Although there are many high-profile companies developing gene therapy treatments for sickle cell disease, none are in late stage development for the acute treatment of its most disabling symptom: severe pain. This pain is a condition known as vaso-occlusive crisis (VOC) and it occurs when blood capillaries become clogged by the diseased, sickle-shaped blood cells. 100,000 patients a year are admitted into US hospitals for VOS where the administration of opioids is the primary treatment. After four years, GlycoMimedic’s partner Pfizer has finally completed enrollment of the pivotal phase 3 RESET trial to see if their pan-selectin antagonist rivipansel will resolve the vaso-occlusion. Doing so would get patients home sooner while significantly reducing their opioid consumption (the two endpoints of the trial). Success in this trial would validate GlycoMimedic’s unique research in glycobiology and their deep pipeline of other treatments based on it. I anticipate data in July or August. NCT02187003
July/August 2019. Intec Pharma (NTEC). Phase 3 Trial Data, Parkinson’s Disease.

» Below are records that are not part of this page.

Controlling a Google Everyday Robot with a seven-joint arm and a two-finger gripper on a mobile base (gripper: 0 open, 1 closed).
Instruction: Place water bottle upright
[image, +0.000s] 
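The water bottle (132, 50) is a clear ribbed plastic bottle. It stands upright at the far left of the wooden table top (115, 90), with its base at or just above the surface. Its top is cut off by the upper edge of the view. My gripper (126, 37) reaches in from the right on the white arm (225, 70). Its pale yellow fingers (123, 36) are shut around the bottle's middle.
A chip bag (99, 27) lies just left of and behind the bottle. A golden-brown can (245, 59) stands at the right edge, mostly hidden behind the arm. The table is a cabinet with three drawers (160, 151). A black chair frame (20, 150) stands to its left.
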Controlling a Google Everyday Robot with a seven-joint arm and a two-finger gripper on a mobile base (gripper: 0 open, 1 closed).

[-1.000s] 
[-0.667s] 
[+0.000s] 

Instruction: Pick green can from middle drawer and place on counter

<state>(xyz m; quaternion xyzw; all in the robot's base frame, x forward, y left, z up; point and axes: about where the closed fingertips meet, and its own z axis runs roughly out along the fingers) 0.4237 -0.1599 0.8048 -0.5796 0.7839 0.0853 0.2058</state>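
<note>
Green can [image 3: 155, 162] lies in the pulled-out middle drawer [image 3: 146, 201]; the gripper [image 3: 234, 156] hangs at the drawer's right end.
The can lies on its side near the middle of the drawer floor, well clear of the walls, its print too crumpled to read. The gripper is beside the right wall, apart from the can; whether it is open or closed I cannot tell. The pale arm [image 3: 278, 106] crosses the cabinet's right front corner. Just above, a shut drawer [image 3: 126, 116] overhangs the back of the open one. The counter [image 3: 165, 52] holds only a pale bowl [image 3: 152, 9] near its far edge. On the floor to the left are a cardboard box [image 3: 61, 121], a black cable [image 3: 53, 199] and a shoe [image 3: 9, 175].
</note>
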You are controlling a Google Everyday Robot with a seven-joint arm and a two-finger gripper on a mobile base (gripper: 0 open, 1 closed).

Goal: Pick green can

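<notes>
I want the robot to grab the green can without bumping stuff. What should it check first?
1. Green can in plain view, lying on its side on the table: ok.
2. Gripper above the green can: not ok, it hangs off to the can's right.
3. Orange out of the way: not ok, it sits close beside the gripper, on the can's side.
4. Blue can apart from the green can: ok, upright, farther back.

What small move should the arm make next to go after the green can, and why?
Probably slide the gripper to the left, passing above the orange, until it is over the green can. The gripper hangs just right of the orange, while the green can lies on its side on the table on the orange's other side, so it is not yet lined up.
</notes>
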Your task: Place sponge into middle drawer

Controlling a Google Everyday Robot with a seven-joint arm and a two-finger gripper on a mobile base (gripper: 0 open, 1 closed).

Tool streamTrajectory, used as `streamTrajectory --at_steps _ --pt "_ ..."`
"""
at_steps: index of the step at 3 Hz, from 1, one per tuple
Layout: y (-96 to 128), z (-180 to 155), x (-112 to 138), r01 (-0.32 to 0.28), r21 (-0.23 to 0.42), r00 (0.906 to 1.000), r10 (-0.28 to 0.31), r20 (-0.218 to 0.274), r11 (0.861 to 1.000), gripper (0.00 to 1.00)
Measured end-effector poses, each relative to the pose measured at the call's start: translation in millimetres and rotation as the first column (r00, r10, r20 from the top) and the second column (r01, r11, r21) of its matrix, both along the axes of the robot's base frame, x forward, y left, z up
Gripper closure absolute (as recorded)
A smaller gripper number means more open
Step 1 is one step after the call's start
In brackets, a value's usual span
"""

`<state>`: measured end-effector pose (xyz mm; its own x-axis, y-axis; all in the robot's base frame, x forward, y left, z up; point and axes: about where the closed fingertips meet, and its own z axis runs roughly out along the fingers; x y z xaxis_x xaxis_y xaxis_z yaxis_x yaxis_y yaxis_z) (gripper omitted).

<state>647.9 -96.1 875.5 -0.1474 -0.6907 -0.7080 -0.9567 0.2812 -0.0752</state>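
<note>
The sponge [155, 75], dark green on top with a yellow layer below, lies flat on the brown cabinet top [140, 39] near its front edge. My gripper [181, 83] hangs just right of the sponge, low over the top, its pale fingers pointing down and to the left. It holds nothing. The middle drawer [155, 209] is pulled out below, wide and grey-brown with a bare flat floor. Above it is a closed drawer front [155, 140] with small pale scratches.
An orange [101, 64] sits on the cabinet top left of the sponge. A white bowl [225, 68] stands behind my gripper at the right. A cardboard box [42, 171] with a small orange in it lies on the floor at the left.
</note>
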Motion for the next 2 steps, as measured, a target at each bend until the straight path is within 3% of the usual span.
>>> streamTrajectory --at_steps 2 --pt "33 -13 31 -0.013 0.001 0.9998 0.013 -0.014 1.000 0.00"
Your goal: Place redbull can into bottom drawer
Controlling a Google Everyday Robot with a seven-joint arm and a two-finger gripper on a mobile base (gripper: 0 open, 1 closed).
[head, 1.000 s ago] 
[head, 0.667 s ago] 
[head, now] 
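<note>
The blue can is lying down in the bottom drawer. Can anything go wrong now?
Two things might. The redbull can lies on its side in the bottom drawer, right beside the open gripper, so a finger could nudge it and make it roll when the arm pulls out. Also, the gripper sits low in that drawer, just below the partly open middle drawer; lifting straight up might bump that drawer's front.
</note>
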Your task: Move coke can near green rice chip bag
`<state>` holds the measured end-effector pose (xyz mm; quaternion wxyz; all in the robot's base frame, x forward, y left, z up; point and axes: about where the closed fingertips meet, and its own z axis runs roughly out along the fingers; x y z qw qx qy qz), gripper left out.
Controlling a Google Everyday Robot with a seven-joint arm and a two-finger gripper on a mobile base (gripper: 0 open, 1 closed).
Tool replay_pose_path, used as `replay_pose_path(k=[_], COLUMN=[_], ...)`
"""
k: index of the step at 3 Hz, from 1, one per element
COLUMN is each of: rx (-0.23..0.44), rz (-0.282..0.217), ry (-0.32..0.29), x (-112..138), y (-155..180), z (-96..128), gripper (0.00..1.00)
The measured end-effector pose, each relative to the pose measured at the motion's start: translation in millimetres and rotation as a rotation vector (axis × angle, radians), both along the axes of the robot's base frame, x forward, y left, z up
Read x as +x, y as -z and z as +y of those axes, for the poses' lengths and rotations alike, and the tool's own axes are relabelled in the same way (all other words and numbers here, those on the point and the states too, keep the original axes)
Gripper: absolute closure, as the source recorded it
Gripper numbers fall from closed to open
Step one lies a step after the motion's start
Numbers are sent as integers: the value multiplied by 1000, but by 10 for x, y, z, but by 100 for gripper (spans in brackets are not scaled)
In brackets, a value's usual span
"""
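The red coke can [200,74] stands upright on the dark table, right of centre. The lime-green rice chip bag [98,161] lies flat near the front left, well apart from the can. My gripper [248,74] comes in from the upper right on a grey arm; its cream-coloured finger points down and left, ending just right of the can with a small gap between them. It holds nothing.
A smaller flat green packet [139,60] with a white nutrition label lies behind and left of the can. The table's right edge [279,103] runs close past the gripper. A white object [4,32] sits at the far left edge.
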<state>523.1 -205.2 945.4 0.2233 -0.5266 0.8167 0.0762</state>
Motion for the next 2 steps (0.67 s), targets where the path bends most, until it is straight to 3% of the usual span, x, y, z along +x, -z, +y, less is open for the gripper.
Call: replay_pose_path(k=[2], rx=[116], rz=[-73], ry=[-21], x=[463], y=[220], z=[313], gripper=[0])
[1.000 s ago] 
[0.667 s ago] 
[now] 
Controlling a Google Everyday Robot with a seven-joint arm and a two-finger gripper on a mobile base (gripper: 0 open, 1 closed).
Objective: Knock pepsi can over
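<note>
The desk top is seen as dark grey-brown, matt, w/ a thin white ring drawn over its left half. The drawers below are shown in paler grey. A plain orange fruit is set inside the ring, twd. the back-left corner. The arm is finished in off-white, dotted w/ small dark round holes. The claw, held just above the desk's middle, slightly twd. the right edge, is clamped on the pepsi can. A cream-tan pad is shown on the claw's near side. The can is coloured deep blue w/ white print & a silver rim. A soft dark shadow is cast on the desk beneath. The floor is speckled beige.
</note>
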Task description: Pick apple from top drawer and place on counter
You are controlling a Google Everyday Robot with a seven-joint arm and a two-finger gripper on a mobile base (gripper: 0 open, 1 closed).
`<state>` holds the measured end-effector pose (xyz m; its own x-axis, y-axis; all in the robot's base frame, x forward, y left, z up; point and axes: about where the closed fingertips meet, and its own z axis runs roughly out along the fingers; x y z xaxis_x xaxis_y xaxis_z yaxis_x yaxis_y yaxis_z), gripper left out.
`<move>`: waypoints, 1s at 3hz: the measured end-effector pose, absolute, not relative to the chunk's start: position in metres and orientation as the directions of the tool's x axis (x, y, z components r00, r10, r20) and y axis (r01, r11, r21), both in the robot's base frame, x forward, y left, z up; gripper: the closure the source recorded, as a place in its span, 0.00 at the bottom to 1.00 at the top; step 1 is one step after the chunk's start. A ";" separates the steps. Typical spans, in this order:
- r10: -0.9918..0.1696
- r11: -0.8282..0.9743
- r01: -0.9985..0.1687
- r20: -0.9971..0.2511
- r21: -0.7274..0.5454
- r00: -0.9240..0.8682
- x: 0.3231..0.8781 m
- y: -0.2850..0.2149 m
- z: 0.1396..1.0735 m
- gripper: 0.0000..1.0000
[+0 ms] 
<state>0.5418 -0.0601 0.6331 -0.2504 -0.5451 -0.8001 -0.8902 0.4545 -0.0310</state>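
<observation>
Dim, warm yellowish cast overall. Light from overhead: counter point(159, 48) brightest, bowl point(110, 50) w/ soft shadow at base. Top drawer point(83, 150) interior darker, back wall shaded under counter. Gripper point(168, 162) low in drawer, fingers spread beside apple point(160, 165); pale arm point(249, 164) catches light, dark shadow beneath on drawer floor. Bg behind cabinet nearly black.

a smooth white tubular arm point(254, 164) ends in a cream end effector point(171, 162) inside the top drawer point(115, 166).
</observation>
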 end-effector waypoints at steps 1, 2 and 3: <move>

Intec’s “Accordion Pill” technology utilizes multilayer polymeric films that when ingested, unfolds into a shape that prevents its passage past the stomach, allowing it to release its drug into the upper GI track for extended 8-12-hour periods. This would provide a pharmacokinetic improvement for existing drugs that have a narrow absorption window and benefit from long, slow, consistent absorption; drugs such as levodopa, the active ingredient in Intec’s lead asset to treat advanced Parkinson’s disease. The phase 3 ACCORDANCE trial completed its “last patient last visit” in April. The results expected in July or August will go a long way into validating Intec’s gastric-retention technology as a viable drug delivery platform to use for many other existing drugs. NCT02605434
Alzheimer’s disease is arguably the largest unmet medical need in the United States, and it has gone without any significant therapeutic breakthroughs for too long. Industry efforts thus far have mainly focused on plaque accumulation in the brain (amyloid, tau) and that approach has yielded consistent disappointment. Smaller biotechs such as Neurotrope and its marine-derived Bryostatin are addressing alternative pathways to treat the disease. In its phase 2b confirmatory trial, Neurotrope is also notably addressing late-stage patients: a segment typically avoided by the industry in lieu of catching patients earlier where treatment effects could appear more evident. Odds of success are small, but any sign of success, or attention given to a company as small as Neurotrope in such a highly visible medical need would dramatically affect its share price. NCT03560245
This article is not investment advice, it is for entertainment purposes only. Information is to the best of my knowledge, nothing herein is warranted or implied to be accurate or complete. I may own, short, or trade shares of any stocks mentioned anytime.